5 digit 4 segment led common cathode 12v display

Hey all, I've long been wanting to tinker with Arduino and after year finale got the stuff! I'm making a date clock (ordinal date its a thing) and have 5 large 12v seven segment displays I want to control. I figured out the pin out after discovering these cheap Chinese segments were not the standard pinout and need to figure out how to power, and control them. I don't need the decimals so thats five less pins. But basically its 35 pins at 12 volts. Super new to this so any help would be awesome!

So how did a 7 segment become a 4 segment?

But okay, what did you try? Multiplexing would be the "normal" way of doing it.

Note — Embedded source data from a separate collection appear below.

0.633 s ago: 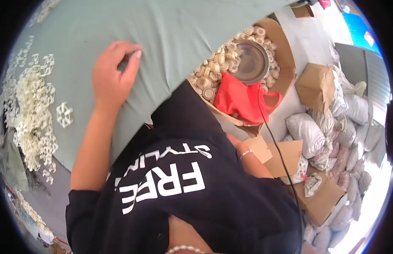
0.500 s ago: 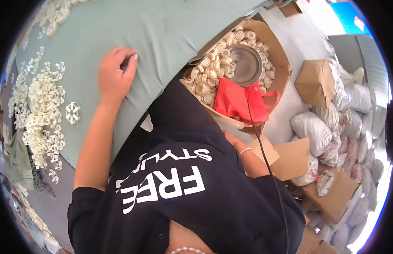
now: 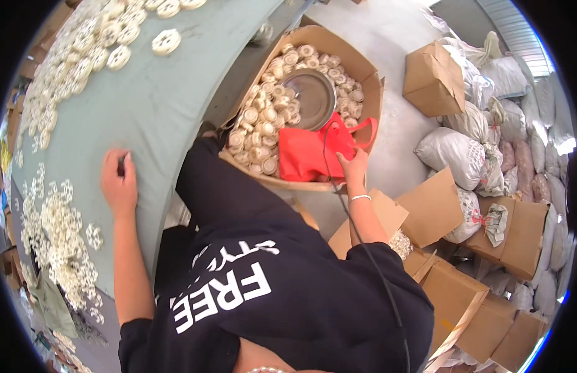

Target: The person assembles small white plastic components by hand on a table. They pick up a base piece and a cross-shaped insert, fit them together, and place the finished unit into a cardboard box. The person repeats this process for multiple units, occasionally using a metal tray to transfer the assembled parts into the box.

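Observation:
My left hand (image 3: 119,184) rests over the green cloth of the table (image 3: 130,105), thumb apart from the fingers, its fingertips smeared by motion. I see nothing held in it. Beside it, to the lower left, lies a heap of small white openwork plastic pieces (image 3: 61,233), with one loose piece (image 3: 94,236) near my forearm. My right hand (image 3: 355,168), with a bracelet at the wrist, grips the near right edge of a red bag (image 3: 301,152). That bag lies on cream-coloured round plastic parts (image 3: 254,118) in an open cardboard box (image 3: 369,93), beside a round metal bowl (image 3: 313,99).
More white round pieces (image 3: 83,43) cover the table's far left. A black cable (image 3: 378,280) hangs across my right arm. To the right stand a closed carton (image 3: 434,78), stuffed white sacks (image 3: 453,158) and open cardboard boxes (image 3: 450,292).
My right hand has come up from beside my body to the red bag. The view has turned and shifted; the left hand remains over the cloth.

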Demonstrator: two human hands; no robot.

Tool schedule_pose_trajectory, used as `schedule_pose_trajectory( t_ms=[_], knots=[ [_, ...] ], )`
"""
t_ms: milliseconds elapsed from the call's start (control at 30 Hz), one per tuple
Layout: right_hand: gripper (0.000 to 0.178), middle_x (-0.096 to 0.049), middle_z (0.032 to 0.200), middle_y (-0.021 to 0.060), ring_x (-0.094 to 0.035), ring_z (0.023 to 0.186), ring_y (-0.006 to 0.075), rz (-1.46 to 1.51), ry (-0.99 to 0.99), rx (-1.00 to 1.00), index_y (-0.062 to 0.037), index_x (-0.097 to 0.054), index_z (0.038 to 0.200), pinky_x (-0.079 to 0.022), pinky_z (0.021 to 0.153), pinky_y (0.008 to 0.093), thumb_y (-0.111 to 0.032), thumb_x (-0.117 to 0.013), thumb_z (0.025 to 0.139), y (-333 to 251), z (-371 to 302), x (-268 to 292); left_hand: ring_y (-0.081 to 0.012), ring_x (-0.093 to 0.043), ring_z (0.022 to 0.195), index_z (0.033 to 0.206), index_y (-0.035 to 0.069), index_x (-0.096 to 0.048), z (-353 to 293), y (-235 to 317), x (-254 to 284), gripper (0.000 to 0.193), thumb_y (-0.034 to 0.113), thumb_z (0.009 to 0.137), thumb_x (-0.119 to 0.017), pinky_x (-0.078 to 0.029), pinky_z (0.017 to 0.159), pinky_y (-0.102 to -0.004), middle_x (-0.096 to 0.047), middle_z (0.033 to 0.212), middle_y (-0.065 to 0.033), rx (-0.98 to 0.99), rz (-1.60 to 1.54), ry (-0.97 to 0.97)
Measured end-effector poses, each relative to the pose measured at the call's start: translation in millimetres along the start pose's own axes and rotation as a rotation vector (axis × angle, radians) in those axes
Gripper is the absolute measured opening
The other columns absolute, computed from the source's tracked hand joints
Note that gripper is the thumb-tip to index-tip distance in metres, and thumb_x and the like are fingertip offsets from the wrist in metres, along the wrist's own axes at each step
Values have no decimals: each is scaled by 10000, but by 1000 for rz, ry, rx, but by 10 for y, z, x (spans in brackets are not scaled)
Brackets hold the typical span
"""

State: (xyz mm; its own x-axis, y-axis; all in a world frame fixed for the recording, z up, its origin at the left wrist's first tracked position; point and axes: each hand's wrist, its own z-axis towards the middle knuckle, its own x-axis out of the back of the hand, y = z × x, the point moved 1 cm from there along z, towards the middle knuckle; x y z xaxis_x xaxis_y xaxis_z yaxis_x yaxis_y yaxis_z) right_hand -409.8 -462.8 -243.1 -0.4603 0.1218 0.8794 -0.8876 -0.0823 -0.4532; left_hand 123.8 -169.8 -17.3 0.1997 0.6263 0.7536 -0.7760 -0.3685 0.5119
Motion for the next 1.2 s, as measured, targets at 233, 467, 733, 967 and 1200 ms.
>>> schedule_pose_trajectory(
  t_ms=[233, 467, 733, 967, 1200],
  knots=[
    [1027, -600, 1452, 244, -685, 1188, 337, -14, -485, -505, 45, -532, 1457, -550, 998, 451, -500, -925, 680, 1003, 836, -1298, -168, -520, 715, 1034, 19, -664, 53, 74, 17, 83, 63, 991, -609, -434, 623, -290, -596, 934, -63, -21, 102, -36],
    [305, -748, 1077, 153, -738, 977, 272, 889, -580, -694, 44, -667, 1240, -622, 813, 417, -78, -697, 962, 202, 611, -1136, -150, -528, 751, 1027, 0, -667, 22, 130, 95, 69, 32, 992, -616, -436, 648, -280, -618, 984, -60, 40, 181, -39],
    [311, -763, 1142, 115, -739, 999, 200, 1228, -528, -489, 22, -700, 1259, -601, 905, 369, -159, -693, 1006, -390, 1450, 791, -194, -627, 880, 1025, -19, -716, 505, 1242, -551, 110, -36, 931, -662, -511, 767, -288, -692, 1057, -113, -194, -85, -18],
    [308, -762, 1136, 126, -745, 974, 204, 1181, -608, -235, 42, -694, 1252, -603, 894, 347, -149, -673, 1011, -567, 3123, 1104, -321, -682, 978, 962, 36, -735, 171, 2047, -1465, 134, 16, 830, -743, -550, 867, -393, -696, 1054, -128, -284, -381, -446],
    [316, -737, 1193, 156, -741, 1032, 238, 1266, -297, -186, 49, -668, 1280, -606, 897, 359, -140, -633, 1029, -510, 3627, 1186, -339, -653, 1052, 1076, 47, -698, -278, 1618, -2281, 211, 111, 878, -737, -530, 910, -419, -649, 1104, -115, -15, -311, -845]
  ],
)
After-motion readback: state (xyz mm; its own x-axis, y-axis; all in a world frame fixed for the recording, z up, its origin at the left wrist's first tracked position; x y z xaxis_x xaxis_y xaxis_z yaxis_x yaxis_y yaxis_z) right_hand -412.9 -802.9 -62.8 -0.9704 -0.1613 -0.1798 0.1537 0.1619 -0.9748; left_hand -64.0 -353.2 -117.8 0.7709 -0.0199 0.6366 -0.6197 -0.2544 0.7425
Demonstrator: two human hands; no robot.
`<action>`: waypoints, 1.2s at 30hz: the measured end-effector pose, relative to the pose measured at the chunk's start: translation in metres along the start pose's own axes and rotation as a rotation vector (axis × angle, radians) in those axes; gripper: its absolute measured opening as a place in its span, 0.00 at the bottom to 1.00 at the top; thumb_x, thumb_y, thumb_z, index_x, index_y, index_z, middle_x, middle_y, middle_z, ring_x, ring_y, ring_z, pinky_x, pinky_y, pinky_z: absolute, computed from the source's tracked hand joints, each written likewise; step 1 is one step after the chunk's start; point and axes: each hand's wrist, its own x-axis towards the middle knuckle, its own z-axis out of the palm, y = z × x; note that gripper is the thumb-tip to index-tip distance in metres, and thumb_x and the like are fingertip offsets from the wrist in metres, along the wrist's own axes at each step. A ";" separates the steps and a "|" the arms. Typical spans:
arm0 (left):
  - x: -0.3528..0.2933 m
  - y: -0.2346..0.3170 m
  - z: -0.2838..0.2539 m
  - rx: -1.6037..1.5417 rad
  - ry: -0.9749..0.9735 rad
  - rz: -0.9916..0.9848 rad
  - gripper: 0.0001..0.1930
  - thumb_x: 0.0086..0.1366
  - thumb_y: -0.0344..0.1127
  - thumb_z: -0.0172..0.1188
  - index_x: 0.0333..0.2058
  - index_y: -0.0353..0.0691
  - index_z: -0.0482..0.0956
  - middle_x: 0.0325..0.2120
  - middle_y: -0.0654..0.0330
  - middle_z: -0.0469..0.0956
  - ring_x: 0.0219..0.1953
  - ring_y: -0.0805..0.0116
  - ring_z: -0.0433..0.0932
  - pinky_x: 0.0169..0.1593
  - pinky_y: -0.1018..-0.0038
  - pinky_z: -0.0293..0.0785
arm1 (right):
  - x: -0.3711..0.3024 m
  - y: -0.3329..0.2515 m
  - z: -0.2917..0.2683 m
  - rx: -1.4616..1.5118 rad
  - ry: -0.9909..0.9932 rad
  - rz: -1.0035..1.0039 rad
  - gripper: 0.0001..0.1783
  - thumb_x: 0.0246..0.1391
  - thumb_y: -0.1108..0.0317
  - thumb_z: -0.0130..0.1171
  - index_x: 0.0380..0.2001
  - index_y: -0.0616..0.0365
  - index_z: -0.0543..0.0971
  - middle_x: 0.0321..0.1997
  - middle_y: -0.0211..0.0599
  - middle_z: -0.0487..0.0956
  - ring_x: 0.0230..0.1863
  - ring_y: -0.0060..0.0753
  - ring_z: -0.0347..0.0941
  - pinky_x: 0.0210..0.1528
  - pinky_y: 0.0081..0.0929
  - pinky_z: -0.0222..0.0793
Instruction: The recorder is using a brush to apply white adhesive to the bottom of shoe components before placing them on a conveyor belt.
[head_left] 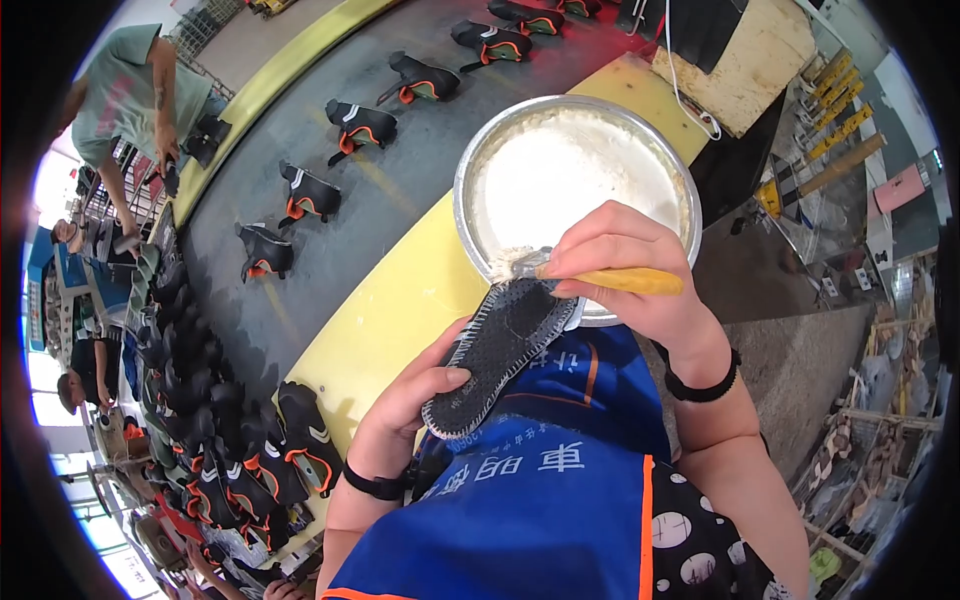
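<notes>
- The person's left hand grasps a black shoe turned bottom up, thumb on the stitched underside, near the end closer to the body.
- The shoe lies just beyond that grip, its long axis slanting from lower left to upper right, the far end at the near rim of a metal bowl of white paste.
- The right hand grasps a brush with a yellow handle, pinched between thumb and fingers; this is the hand nearer the shoe's far end.
- The brush lies crosswise to the shoe, handle pointing right, paste-coated bristles to the left, just past the far end. Whether they touch it, I cannot tell.
- The bowl sits beyond both hands, beside the yellow tabletop.
</notes>
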 end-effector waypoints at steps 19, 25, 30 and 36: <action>-0.048 -0.014 -0.080 -0.315 0.247 0.269 0.34 0.65 0.46 0.52 0.65 0.33 0.61 0.56 0.46 0.73 0.54 0.54 0.77 0.52 0.64 0.77 | -0.051 0.057 -0.019 -0.046 0.595 0.433 0.07 0.66 0.75 0.52 0.43 0.66 0.76 0.35 0.29 0.77 0.30 0.18 0.71 0.36 0.16 0.68; -0.093 -0.014 -0.148 -0.503 0.527 0.291 0.24 0.67 0.47 0.54 0.55 0.37 0.73 0.48 0.46 0.80 0.47 0.48 0.82 0.27 0.78 0.77 | -0.098 0.107 -0.026 -0.056 0.685 0.544 0.12 0.71 0.62 0.50 0.38 0.61 0.75 0.27 0.24 0.67 0.25 0.14 0.60 0.30 0.16 0.58; -0.100 0.018 -0.204 -0.441 0.931 0.171 0.25 0.63 0.36 0.66 0.55 0.52 0.64 0.44 0.59 0.78 0.44 0.51 0.81 0.38 0.61 0.81 | -0.095 0.101 -0.018 -0.151 0.829 0.572 0.13 0.71 0.61 0.49 0.38 0.60 0.74 0.26 0.23 0.63 0.25 0.15 0.58 0.31 0.16 0.56; -0.075 0.047 -0.305 -0.346 1.236 0.091 0.41 0.60 0.29 0.67 0.67 0.59 0.56 0.56 0.58 0.71 0.56 0.51 0.73 0.51 0.44 0.77 | -0.095 0.101 -0.020 -0.200 0.865 0.586 0.13 0.72 0.61 0.48 0.35 0.59 0.72 0.25 0.23 0.62 0.25 0.15 0.57 0.29 0.16 0.54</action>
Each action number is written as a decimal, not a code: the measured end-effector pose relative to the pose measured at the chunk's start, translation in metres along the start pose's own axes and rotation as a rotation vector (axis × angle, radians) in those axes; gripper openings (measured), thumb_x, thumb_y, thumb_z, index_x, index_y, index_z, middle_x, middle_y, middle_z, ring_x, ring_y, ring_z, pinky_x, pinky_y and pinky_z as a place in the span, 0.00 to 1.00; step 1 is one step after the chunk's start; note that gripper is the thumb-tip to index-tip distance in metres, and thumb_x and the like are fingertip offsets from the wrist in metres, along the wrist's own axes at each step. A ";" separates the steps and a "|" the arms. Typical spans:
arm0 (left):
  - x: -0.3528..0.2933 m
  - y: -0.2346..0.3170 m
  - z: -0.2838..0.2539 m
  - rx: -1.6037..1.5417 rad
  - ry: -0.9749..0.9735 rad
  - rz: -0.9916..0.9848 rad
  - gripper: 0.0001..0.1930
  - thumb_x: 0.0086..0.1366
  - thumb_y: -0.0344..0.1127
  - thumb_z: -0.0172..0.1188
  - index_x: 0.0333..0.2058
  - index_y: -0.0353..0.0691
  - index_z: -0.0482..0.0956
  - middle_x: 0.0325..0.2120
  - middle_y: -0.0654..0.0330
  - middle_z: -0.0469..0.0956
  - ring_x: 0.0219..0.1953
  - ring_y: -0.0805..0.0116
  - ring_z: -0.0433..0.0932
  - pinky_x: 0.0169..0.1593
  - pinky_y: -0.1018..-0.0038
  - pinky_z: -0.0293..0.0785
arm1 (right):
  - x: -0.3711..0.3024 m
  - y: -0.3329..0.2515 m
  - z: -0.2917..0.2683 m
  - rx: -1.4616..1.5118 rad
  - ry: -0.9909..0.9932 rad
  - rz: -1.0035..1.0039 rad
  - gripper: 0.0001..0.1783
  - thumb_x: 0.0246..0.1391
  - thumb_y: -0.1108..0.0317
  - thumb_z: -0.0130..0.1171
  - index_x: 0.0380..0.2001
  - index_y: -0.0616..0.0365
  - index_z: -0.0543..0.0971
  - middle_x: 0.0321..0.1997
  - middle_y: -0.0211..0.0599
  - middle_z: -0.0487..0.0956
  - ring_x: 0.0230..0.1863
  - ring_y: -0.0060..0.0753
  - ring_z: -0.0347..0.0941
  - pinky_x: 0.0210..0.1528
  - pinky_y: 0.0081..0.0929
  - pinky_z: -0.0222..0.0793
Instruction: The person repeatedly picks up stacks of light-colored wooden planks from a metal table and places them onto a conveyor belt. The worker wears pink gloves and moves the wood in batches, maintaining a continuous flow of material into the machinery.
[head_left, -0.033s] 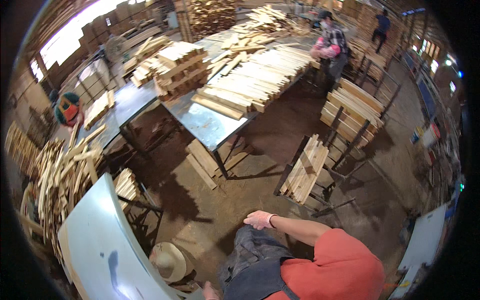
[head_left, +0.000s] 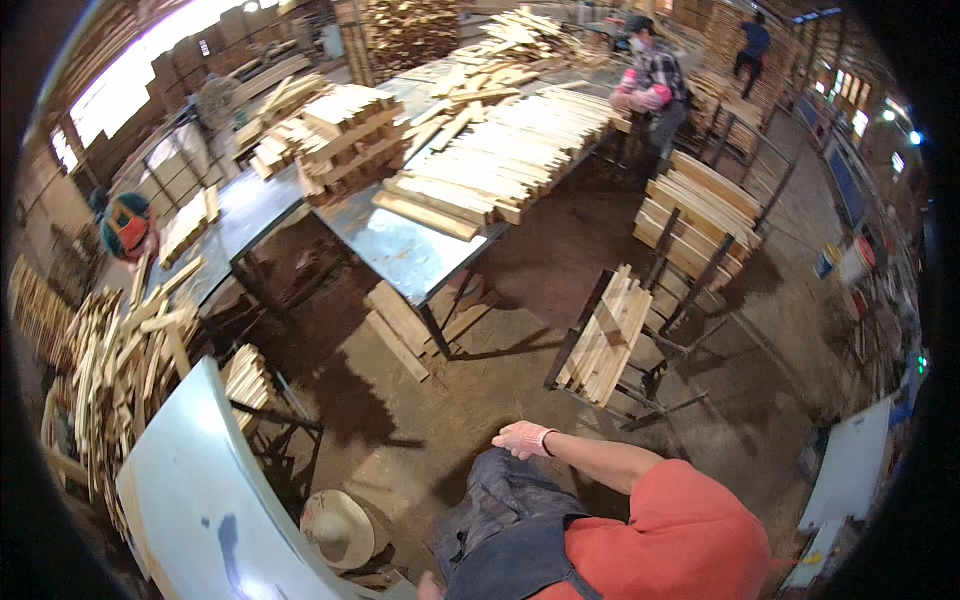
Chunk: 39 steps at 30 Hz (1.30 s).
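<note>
head view: right hand at knee, left hand at frame edge

right hand, in a pale pink glove, sits at the knee end of the dark cloth over the lap; fingers bent, can't tell if they grip the cloth. left hand cut off by the lower edge, beside the cloth and near the corner of the pale table; can't tell wide, narrow or holding. right arm out in a red sleeve.

hat, round and pale, low beside the pale table. heap of sticks beyond that table, far left. ahead, metal table with a long row of strips across it; planks on the floor by its leg. right of that, a few laths on a dark frame, thicker boards stacked behind. co-worker in a checked shirt and pink gloves at the row's far end; another person by a table at left.
</note>
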<state>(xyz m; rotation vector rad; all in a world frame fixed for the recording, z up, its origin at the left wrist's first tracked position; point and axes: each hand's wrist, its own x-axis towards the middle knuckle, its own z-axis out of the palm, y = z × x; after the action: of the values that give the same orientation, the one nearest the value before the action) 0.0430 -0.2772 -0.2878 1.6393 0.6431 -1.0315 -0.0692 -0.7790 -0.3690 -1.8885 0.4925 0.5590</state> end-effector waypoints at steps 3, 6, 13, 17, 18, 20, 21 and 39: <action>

1 segment with 8 pins, two are common ground, one I don't need for the decimal. Five pins per segment times 5 segments is 25 total. Im tired, my math was off :sweat_smile:

A 7-segment digit with a decimal point needs at least 9 wires...
Most of the time it's something like

Maybe you can draw / tell how your display works?

I just made this for my future reference for the FJS23101AH seven segment display. And I was correct the first time, 7 signal lines for one display (G,F,A,B,E,D,C) times 5 displays is 35 total 12v lines that need to be controlled.

FJS23101AH PINOUT.jpg

therightprice69:
And I was correct the first time [...]

THe total in the text, yeah. Title, no :wink:

But are you sure they are 12V or they just have 6 LED's in series per side? You can probably count them on low brightness. If there are 6, you probably want to add current regulation.

Next, just look up multiplexing. And for the segments you will need a high side driver (maybe with current regulation). For the low side a simple NPN/N-mos will do.